Personal information
- Born: Masato Onodera September 10, 1981 (age 44) Ichinoseki, Iwate, Japan

Professional wrestling career
- Ring name(s): Yamato Yamato Onodera Masato Onodera
- Billed height: 1.72 m (5 ft 8 in)
- Billed weight: 82 kg (181 lb)
- Trained by: Yasushi Kanda
- Debut: July 29, 2006

= Yamato (wrestler) =

Japanese professional wrestler

Masato Onodera (小野寺 正人, Onodera Masato), better known by the ring name Yamato (stylized in all capital letters), is a Japanese professional wrestler and former mixed martial artist currently signed to Dragongate, where he is a record six-time Open the Dream Gate Champion.

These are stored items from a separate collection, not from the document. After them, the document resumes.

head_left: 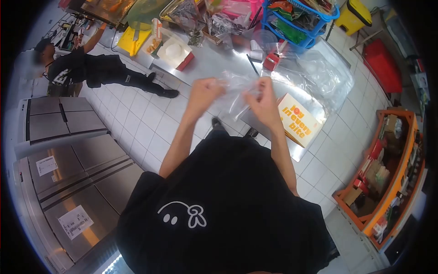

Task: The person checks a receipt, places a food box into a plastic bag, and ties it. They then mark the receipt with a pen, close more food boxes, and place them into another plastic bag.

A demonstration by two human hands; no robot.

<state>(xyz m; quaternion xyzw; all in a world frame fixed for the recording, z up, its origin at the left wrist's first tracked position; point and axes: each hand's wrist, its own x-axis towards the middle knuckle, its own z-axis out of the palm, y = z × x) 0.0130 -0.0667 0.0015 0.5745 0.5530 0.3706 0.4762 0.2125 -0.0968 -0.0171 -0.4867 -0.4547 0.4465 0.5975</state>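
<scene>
Between my two hands a clear plastic bag (pixel 237 93) is stretched, blurred by motion. My left hand (pixel 206 93) is closed on the bag's left side. On its right side, my right hand (pixel 263 98) pinches the film with curled fingers. Just right of my right hand, a printed cardboard box (pixel 301 121) lies on the steel table (pixel 205 57). More clear plastic bags (pixel 319 75) are spread behind that box. A red tape dispenser (pixel 271 61) sits beyond my right hand.
A food box (pixel 175 51), a yellow board with a knife (pixel 133 42) and blue baskets (pixel 296 23) stand along the table. At left another person (pixel 86 68) works near steel refrigerators (pixel 68 169). An orange shelf (pixel 378 169) is at right.
</scene>
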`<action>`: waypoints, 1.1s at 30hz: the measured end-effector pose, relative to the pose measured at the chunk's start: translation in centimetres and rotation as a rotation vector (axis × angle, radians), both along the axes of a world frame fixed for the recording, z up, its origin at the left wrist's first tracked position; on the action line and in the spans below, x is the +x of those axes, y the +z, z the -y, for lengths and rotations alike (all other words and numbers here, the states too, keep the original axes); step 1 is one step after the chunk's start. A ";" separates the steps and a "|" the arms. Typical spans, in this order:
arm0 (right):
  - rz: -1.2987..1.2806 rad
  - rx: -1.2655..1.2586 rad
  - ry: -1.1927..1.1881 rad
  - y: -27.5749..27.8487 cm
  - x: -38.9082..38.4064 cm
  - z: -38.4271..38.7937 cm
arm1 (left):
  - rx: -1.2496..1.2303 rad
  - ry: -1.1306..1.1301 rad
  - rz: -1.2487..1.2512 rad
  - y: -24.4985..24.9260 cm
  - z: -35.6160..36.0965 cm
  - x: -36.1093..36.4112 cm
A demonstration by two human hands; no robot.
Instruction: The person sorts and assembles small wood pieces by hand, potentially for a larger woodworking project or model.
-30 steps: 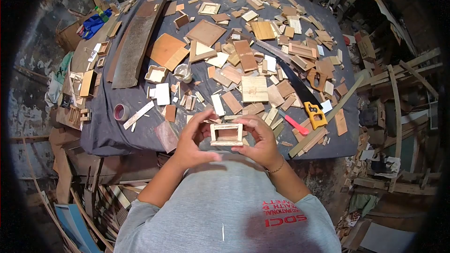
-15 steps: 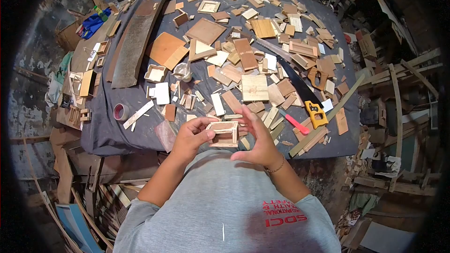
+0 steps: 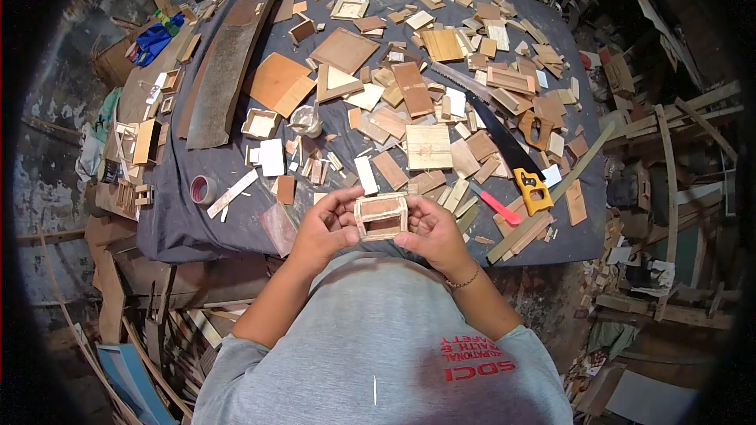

==Professional wrestling career==

===Dragon Gate (2006–present)===
The 5th graduate of the Dragon Gate dojo, Onodera had previous mixed martial arts experience competing under his real name in Pancrase and was recruited into Final M2K directly after his debut. Yasushi Kanda gave him his "Gekokujoh" character, and inherited a lot of the Gekokujoh-era moves that Kanda had used during his own career. He later chose to leave Final M2K so he could grow along his own path, which was one of the reasons for the M2K breakup.

He won the first Nex-1 tournament, which earned him the right to travel to the U.S. His stay was brief, lasting under three months. He returned in May, aligning with his generation peers Shingo Takagi, BxB Hulk and Cyber Kong in New Hazard, dropping the Gekokujoh lineage completely and renaming himself Yamato.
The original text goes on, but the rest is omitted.